The proliferation of laptops, smartphones and tablets is undermining this commitment – one can attend a talk and not pay attention, checking email or surfing the web instead. Google Glasses would have an even stronger effect: the eyes can be pointed towards the speaker while actually watching and listening something else.

Eliminating for-profit academic publishing

Much has been written about the high profits academic publishers get from the volunteer labour of their referees and editors, and how high subscription costs reduce funds available for actual research. The opinion pieces and blog posts I have seen do not suggest a concrete way to change the system. They only express hope that with more researchers putting their work on the web, the for-profit publishing industry will eventually disappear. I think this disappearance can and should be hastened. The obvious way is to boycott for-profit journals as an author, referee, editor and librarian.
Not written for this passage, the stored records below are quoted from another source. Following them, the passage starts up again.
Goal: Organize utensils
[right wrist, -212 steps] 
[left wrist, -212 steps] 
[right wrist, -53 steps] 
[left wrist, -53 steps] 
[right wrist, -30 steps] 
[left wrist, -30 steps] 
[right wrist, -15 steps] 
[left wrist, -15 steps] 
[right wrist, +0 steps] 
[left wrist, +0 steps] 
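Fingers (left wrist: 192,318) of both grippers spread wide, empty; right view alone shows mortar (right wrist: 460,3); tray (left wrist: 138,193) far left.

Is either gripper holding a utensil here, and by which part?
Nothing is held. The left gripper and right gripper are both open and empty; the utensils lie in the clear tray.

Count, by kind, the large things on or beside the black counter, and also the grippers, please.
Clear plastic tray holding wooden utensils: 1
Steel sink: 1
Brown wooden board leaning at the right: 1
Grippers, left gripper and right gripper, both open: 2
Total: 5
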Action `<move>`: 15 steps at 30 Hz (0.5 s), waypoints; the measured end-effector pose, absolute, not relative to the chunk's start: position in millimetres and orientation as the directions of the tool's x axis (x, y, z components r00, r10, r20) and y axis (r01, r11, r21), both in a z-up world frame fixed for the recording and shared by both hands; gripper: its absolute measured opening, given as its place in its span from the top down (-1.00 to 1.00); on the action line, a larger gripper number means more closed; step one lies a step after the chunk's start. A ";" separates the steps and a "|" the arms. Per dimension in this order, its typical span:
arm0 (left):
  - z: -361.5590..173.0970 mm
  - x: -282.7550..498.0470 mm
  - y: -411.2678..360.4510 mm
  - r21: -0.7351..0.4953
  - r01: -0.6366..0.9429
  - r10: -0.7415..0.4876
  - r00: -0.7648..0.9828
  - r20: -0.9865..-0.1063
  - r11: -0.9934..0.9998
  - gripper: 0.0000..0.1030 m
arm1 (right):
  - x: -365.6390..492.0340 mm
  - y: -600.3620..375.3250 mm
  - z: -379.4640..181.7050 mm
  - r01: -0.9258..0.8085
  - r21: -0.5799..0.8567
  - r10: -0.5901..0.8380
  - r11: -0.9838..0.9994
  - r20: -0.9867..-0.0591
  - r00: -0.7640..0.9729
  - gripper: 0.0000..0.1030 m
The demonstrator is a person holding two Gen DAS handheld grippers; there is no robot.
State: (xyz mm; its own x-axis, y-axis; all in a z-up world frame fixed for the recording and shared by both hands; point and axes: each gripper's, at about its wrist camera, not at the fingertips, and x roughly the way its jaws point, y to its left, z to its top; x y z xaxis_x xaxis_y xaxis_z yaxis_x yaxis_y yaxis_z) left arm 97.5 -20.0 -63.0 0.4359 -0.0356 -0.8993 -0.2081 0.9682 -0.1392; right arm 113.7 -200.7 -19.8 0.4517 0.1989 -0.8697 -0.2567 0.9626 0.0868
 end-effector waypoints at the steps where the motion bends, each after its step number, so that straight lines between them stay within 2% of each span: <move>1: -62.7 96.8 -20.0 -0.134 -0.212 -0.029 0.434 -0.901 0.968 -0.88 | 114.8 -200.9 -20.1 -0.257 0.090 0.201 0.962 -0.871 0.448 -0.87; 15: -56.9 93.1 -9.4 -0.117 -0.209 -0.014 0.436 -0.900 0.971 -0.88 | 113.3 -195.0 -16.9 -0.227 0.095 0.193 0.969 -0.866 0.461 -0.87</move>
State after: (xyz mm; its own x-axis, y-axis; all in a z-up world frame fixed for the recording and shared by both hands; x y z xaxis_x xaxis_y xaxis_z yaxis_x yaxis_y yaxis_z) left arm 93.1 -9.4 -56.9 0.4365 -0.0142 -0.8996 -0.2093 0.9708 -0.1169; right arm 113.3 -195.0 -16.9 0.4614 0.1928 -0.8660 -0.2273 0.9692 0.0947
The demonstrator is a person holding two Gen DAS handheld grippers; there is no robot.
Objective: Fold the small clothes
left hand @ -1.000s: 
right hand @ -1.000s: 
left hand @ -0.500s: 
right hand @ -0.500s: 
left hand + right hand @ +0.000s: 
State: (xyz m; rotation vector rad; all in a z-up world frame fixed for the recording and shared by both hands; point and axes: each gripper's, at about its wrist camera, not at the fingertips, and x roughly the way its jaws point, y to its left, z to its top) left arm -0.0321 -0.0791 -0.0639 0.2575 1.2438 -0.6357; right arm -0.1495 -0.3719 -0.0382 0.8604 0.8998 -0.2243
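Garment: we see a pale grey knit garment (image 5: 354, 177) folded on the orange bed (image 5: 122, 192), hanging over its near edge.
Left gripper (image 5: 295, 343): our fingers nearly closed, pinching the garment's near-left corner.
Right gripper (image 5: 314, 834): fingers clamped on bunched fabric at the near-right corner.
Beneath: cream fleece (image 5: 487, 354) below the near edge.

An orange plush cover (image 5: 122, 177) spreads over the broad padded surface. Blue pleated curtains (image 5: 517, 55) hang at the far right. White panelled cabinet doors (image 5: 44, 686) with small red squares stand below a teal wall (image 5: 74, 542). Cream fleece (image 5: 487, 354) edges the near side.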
The obvious objection is that one’s career depends on publishing in certain journals that often happen to be for-profit, and that “service to the profession” (refereeing and editing) is one’s duty and also helps the career a bit. A moral counterargument is that while boycotting may impose some personal costs, it benefits other researchers and the increase in research benefits everyone, so as a favour to the rest of humanity, boycott is the right thing. After all, why do people become academic researchers when the private sector pays more?
Game theoretically, the academic system (including publishing) is a coordination game, like many social norms. As long as everyone else conforms to the system, it is costly to depart from it. Thus self-interested people choose to conform to the system. This keeps the system stable. Individual deviations are costly, but a collective (coalitional) deviation may be costless or at least cheaper. An example is the whole editorial board of a for-profit journal deciding to resign and start a nonprofit copy of this journal. They announce publicly that all articles that researchers were planning to submit to the for-profit journal should now be submitted to the nonprofit copy. The refereeing and editing process goes on as before, only the library subscriptions to the new journal are cheaper. There should be no loss of prestige for the editors or loss of publishing opportunity for the authors.
A journal is not complicated – it only requires an online system to let authors upload relatively small text files, let the editors forward these files (with author identity removed) to referees, referees to upload their text files and the editors to forward these (deidentified) files to authors. Such programs surely exist, free and open-source as well.
Perhaps a proofreader could be hired for the journal and paid out of subscription fees. But the total cost of running a journal (with volunteer labour like now) is very low.